Opté por el primero, por lo que los siguientes seis meses me los pasé trabajando duro por poco dinero. Con lo que ganaba no podía vivir por mi cuenta, por lo que seguí en la habitación del piso de Claude, que lo permitió ante las negativas de su novia. Sin embargo Claudio me iba recordando que el otro trabajo seguía disponible, diciendo que no era para tanto y que podría llevar una vida más relajada y sobretodo ser independiente. Ante su insistencia, la situación cada vez más tensa con Juliette y viendo que cada día llegaba muerta al piso y con pocos francos en el bolsillo, decidí probar con aquel tipo de cine.

Claudio me acompañó hasta un piso situado en pleno centro, muy cerca de la Ópera Nacional. Llamó a un timbre donde se podía leer Auguste Morlin, avocat. Nos abrió la puerta un hombre de algo más de cuarenta, canoso, alto y sonriente que saludó con efusividad a Claude y a mí con tres besos en las mejillas. Hablaron un poco entre ellos, pero tan sólo pude entender alguna frase suelta, cosas triviales. Yo estaba hecha un manojo de nervios y apenas levantaba la cabeza del suelo enmoquetado. Monsieur Auguste me puso una mano en el hombro y me mostró el camino a lo que parecía su despacho. Miré hacia atrás, donde Claudio me tranquilizó.

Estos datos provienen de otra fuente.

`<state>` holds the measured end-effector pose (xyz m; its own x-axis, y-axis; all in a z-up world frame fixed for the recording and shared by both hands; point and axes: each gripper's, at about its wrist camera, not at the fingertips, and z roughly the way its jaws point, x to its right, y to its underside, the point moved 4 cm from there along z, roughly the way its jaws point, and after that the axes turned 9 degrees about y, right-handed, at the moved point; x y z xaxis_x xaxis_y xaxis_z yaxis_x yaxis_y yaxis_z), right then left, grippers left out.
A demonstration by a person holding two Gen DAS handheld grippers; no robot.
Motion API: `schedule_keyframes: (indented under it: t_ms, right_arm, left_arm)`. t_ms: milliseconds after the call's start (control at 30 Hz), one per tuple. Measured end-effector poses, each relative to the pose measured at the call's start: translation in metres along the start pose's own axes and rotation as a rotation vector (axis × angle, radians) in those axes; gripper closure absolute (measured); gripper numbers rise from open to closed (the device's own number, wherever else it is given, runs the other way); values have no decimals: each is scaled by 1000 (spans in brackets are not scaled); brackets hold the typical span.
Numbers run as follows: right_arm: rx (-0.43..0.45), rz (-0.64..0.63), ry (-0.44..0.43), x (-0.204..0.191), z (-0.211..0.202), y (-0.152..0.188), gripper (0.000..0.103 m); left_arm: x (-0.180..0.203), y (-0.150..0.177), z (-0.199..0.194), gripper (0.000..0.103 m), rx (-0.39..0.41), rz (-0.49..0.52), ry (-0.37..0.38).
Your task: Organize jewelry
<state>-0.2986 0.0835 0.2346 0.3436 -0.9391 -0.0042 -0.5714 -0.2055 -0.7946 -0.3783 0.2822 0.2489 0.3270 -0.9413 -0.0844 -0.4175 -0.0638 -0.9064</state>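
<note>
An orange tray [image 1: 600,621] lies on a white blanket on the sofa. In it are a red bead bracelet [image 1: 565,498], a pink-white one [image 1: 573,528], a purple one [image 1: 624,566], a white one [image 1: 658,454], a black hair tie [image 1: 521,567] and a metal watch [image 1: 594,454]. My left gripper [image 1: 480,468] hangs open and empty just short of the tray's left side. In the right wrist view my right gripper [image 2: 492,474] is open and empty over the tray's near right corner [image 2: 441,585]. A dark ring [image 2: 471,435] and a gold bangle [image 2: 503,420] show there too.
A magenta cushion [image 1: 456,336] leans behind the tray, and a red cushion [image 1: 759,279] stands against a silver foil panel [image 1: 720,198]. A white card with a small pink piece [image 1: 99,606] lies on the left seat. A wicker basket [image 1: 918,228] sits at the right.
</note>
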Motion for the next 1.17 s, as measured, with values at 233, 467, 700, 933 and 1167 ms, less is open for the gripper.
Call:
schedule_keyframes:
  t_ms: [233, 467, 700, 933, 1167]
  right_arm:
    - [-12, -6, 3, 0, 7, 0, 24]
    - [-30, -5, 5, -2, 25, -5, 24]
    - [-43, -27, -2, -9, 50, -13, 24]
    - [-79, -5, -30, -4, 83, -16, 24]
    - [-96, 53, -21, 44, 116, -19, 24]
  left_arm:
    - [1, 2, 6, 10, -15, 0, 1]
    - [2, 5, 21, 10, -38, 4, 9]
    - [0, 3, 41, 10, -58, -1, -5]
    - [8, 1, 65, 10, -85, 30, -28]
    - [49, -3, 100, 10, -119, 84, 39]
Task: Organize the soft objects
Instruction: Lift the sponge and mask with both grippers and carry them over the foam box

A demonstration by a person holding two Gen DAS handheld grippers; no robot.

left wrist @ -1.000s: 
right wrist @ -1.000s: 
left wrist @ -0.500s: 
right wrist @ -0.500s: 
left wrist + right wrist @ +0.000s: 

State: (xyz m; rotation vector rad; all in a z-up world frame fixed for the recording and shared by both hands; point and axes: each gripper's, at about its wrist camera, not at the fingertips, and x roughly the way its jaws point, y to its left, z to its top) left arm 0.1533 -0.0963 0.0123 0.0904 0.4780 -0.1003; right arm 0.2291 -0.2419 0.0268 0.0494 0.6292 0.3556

  • Te espero aquí. Tú tranquila.

Auguste me dijo unas palabras en mi idioma, cosa que agradecí, y me invitó a sentarme en un sofá azul bastante cómodo. Me preguntó mi nombre y mi edad, si estudiaba o trabajaba y si estaba segura del paso que iba a dar. Era un hombre amable y simpático, y pronto me sentí más cómoda en su presencia, por lo que le mostré mi documento de identidad para corroborar mi edad y aseguré que estaba decidida aunque algo nerviosa.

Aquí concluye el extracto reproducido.